The park rangers set up a triage area in the permanent medical station on basin camp, doctors from Anchorage and Fairbanks dividing their attention between cases of frostbite and acute mountain sickness. There was no small number of broken bones too, and a tent was set aside for bodies retrieved from a rescue in the gully below the vertical headwall under Camp 6. Three had fallen to their deaths.

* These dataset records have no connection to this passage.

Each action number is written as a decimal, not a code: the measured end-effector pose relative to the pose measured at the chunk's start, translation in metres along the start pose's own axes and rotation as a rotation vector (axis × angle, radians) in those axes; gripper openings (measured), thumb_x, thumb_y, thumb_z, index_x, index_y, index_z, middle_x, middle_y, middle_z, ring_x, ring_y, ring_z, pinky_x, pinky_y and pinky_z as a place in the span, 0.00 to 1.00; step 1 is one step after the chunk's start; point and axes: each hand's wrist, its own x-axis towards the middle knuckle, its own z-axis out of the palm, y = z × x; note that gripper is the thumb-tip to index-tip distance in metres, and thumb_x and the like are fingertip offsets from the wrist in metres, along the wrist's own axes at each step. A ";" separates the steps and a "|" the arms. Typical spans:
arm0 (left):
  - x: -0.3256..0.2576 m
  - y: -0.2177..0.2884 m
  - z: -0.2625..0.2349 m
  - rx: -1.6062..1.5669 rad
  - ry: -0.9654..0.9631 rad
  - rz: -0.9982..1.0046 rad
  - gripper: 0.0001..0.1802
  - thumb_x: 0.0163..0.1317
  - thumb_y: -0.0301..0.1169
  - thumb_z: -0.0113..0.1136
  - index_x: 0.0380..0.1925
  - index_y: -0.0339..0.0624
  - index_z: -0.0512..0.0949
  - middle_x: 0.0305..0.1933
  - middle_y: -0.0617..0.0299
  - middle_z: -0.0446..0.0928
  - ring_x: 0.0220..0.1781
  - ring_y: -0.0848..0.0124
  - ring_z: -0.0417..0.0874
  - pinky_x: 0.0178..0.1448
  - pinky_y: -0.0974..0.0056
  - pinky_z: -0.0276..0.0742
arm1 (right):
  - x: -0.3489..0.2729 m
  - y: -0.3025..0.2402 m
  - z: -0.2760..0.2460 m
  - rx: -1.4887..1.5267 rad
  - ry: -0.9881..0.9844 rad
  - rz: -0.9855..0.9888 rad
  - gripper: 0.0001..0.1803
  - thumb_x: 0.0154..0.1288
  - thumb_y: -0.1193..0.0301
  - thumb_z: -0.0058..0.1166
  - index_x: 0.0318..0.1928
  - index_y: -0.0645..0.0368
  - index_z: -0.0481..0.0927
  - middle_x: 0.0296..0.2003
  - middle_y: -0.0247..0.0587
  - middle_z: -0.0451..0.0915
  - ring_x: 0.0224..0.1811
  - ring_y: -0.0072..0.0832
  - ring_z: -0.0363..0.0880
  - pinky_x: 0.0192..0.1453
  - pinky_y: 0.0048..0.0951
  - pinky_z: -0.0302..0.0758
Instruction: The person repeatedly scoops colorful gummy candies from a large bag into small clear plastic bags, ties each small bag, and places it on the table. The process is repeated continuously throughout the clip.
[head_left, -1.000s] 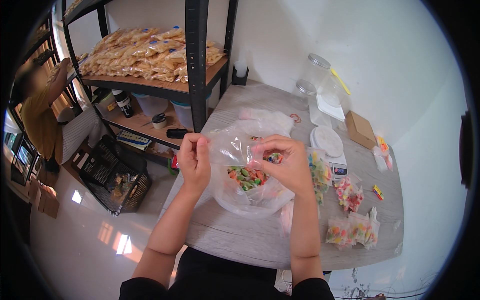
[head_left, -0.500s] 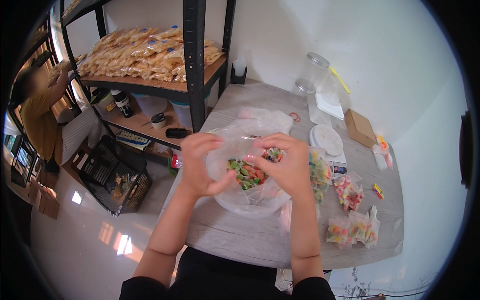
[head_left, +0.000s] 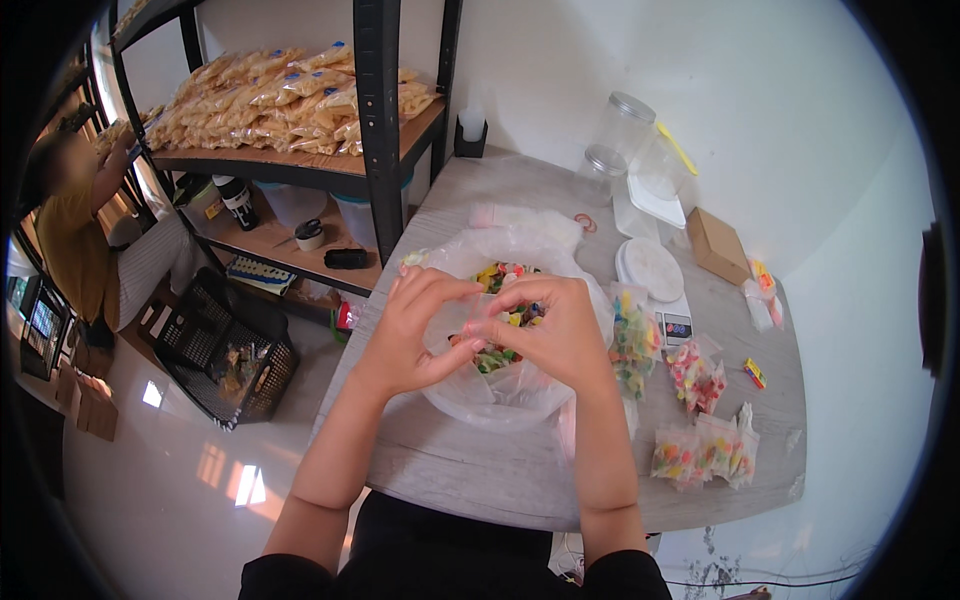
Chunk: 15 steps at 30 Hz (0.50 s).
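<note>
The fingers [head_left: 470,340] of both hands meet at the centre of the view, curled together and pinched on a small clear bag of coloured candy [head_left: 497,352]. The left hand [head_left: 415,335] grips the small bag from its left side; the right hand [head_left: 555,335] grips it from the right, thumb toward the left hand. Most of the small bag is hidden behind the knuckles; only a patch of red, green and yellow pieces shows between the hands.

The small bag is held just above a large clear plastic bag [head_left: 500,400], which lies open on the table [head_left: 480,470] directly in front of the person. More loose coloured candy [head_left: 500,272] shows inside the large bag beyond the hands.

To the right of the large bag, filled candy packets [head_left: 632,345] stand just beside it, with further packets [head_left: 697,372] near them and a group of packets [head_left: 705,455] toward the near right edge of the table. A small digital scale [head_left: 677,328] sits between the packets and a round white lid [head_left: 652,268]. Clear jars [head_left: 622,125] and a cardboard box [head_left: 715,243] stand at the far side of the table.

A metal shelf rack [head_left: 375,120] holding bagged snacks [head_left: 280,100] stands to the left. Another person in a yellow shirt [head_left: 70,240] works at the far left.
</note>
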 end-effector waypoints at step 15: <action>0.002 -0.017 -0.007 0.007 0.275 -0.065 0.37 0.34 0.40 0.77 0.47 0.39 0.74 0.39 0.60 0.73 0.37 0.68 0.73 0.39 0.67 0.68 | 0.013 0.039 0.042 -0.577 -0.200 0.140 0.11 0.48 0.62 0.63 0.26 0.58 0.84 0.24 0.46 0.80 0.29 0.37 0.80 0.35 0.37 0.75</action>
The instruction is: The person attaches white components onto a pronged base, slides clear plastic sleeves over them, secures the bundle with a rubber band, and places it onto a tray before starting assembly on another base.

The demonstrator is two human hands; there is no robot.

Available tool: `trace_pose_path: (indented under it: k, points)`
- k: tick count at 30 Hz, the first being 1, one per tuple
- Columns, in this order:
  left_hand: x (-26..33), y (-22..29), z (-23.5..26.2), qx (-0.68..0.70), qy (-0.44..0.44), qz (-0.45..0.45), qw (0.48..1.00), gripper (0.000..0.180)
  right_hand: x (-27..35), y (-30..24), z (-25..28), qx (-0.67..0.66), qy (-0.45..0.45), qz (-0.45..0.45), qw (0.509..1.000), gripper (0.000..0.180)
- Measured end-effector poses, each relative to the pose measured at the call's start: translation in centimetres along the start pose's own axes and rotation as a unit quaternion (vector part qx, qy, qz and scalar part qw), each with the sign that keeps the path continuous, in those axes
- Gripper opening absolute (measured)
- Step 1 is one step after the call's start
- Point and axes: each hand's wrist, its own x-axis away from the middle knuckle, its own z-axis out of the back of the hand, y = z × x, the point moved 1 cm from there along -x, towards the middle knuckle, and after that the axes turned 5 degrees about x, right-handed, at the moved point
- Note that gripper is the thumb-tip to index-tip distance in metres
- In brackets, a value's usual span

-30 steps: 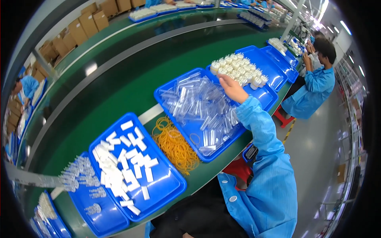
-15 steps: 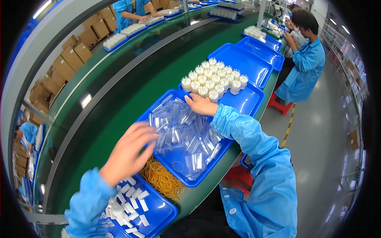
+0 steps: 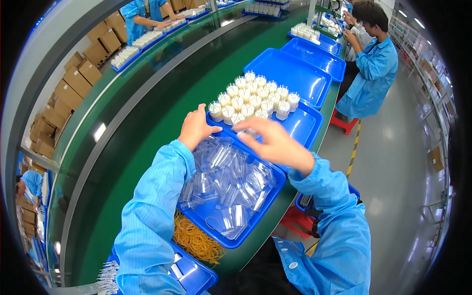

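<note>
Rubber-banded clusters of clear plastic cups or tubes with cream-white contents [image 3: 255,98] stand in rows on a blue tray [image 3: 304,132]. My left hand [image 3: 197,127] is at that tray's near left corner, thumb spread from the fingers, holding nothing visible. Over the tray's near edge, my right hand [image 3: 276,141] is slightly blurred, its fingers stretched and thumb apart. Part of one cluster shows just beneath its fingers; whether they touch cannot be seen. Below both hands, a second blue tray [image 3: 196,214] holds many loose clear plastic sleeves [image 3: 219,169] and one loose ring.
Yellow rubber bands [image 3: 196,241] lie on the green conveyor belt [image 3: 147,142]. White pieces sit in a tray [image 3: 199,275] partly hidden by my left arm. More blue trays [image 3: 290,73] line the belt's far right. A co-worker [image 3: 376,69] sits there; cartons [image 3: 73,88] stand left.
My left hand has moved up and right, from over the sleeves to the corner of the cluster tray. My right hand has shifted right and slightly down. The view has shifted a little.
</note>
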Motion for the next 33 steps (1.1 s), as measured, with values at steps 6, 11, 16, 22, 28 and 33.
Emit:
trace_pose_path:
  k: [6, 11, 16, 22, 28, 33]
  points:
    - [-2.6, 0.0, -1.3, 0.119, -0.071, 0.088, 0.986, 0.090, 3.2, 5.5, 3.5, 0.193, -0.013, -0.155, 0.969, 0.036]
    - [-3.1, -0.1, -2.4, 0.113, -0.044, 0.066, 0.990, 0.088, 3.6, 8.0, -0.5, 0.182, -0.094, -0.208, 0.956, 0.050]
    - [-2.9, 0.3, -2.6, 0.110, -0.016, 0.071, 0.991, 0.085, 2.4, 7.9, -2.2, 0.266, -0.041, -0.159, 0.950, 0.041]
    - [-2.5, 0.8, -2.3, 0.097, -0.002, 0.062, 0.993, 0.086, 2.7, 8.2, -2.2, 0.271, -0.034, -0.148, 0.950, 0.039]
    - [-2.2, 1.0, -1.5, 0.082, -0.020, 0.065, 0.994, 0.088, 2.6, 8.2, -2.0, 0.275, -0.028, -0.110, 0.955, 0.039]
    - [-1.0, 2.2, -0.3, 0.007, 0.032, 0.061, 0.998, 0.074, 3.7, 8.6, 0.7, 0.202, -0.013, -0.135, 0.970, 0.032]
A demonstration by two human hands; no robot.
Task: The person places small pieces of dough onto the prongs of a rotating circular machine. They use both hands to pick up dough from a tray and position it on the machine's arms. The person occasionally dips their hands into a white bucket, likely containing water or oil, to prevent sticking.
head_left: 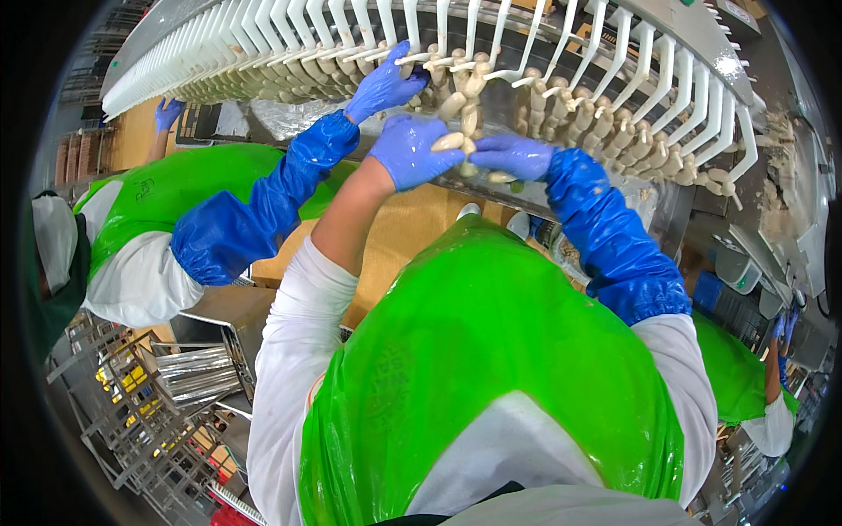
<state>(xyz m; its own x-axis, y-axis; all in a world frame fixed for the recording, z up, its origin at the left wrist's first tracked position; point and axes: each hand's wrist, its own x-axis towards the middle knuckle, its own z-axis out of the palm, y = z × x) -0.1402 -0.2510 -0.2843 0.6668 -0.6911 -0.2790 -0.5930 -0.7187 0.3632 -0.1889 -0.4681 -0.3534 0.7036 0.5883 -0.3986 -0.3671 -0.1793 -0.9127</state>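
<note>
Strings of short, pale linked sausages hang from a curved row of white hooks (645, 74). Just below the hooks, a sausage chain (470, 118) dangles between my two gloved hands. My left hand (412, 152), in a purple-blue glove with a bare forearm, is closed around the chain, one link showing by its fingertips. From the other side, my right hand (516, 158) pinches the same chain near its lower links, its fingers partly hidden; a blue sleeve covers that arm. A co-worker's gloved hand (386, 85) reaches to the hooks just beyond my left hand.
At the left a co-worker in a green apron (197, 180) stands close, with a blue-sleeved arm beside mine. Another person in green (732, 373) is at the far right. A metal rack (114, 408) stands lower left. More sausages (605, 136) hang to the right.
</note>
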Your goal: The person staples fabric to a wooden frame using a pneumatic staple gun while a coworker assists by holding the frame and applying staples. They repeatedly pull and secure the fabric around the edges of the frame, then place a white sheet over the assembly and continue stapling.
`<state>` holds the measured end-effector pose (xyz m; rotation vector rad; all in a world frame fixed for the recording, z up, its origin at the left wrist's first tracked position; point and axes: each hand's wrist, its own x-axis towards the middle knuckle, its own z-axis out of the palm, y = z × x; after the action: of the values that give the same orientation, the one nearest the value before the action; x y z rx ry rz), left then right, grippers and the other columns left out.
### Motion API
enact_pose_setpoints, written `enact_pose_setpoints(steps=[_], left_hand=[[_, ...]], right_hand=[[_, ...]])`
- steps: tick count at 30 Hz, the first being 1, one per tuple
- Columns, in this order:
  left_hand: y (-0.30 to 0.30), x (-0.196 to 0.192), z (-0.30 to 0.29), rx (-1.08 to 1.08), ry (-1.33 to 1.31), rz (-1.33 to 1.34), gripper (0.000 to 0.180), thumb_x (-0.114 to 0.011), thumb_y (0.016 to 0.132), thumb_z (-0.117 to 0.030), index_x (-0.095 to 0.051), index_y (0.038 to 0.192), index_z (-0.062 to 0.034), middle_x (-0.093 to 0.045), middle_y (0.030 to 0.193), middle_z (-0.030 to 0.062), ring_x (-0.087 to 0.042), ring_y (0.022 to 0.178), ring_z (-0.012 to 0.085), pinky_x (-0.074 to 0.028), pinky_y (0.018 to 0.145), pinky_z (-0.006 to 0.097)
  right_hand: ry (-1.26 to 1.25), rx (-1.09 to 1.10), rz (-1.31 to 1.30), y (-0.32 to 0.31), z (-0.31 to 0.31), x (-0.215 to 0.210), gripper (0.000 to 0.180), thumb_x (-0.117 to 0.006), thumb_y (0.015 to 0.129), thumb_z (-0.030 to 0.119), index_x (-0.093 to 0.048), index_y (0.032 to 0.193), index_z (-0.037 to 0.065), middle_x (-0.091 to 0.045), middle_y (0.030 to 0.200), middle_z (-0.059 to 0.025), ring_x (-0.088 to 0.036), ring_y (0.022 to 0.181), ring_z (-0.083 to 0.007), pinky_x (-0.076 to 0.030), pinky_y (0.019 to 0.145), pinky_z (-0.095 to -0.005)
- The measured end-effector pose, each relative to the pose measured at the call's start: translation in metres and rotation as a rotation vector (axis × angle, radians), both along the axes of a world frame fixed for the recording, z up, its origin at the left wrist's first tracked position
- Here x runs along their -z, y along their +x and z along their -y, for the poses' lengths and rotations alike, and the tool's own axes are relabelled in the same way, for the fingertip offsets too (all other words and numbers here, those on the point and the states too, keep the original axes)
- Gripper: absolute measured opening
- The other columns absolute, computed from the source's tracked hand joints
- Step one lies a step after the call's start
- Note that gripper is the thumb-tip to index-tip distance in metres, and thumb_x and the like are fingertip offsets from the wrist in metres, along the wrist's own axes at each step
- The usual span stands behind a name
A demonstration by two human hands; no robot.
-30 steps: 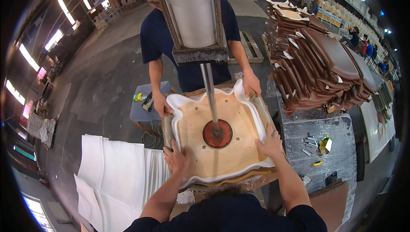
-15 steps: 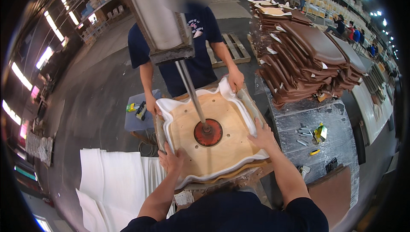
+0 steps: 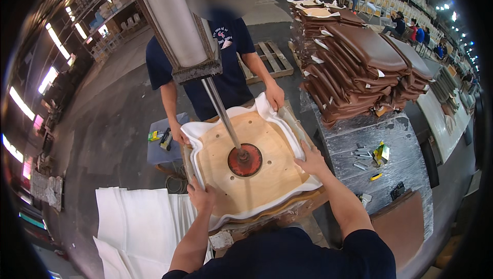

A fourth body, photographed by search planes, was dangling off that headwall by a line wrapped around his boot. He was hanging just below the 16,000-foot mark and his jacket, once bright purple, showed faint lavender under a sheath of heavy ice. Perhaps a carabiner or ascender broke, releasing him to the gale-force winds. Perhaps the winds themselves upended him and tangled the rope around his boot? Whatever the case, exposed to the elements as he was, he managed to make a signal mark with luminescent paint on the granite wall. The mark appeared to look like an arrow pointing upward with a circle on top. He was obviously trying to leave a message. To show rescuers there were survivors above the ledge. By altitude, he could only have been one of the team of four who had radioed they were trying to reach high camp the day the storm set in on the summit of Denali. Apparently they had descended to Camp 6 over the next two days, where they would have had to dig out a snow cave, but where above the ledge and under all that new snow should the rescuers look? Any original sign of a cave would have disappeared an hour after it was built, and finding it now, under new snow, was fairly impossible.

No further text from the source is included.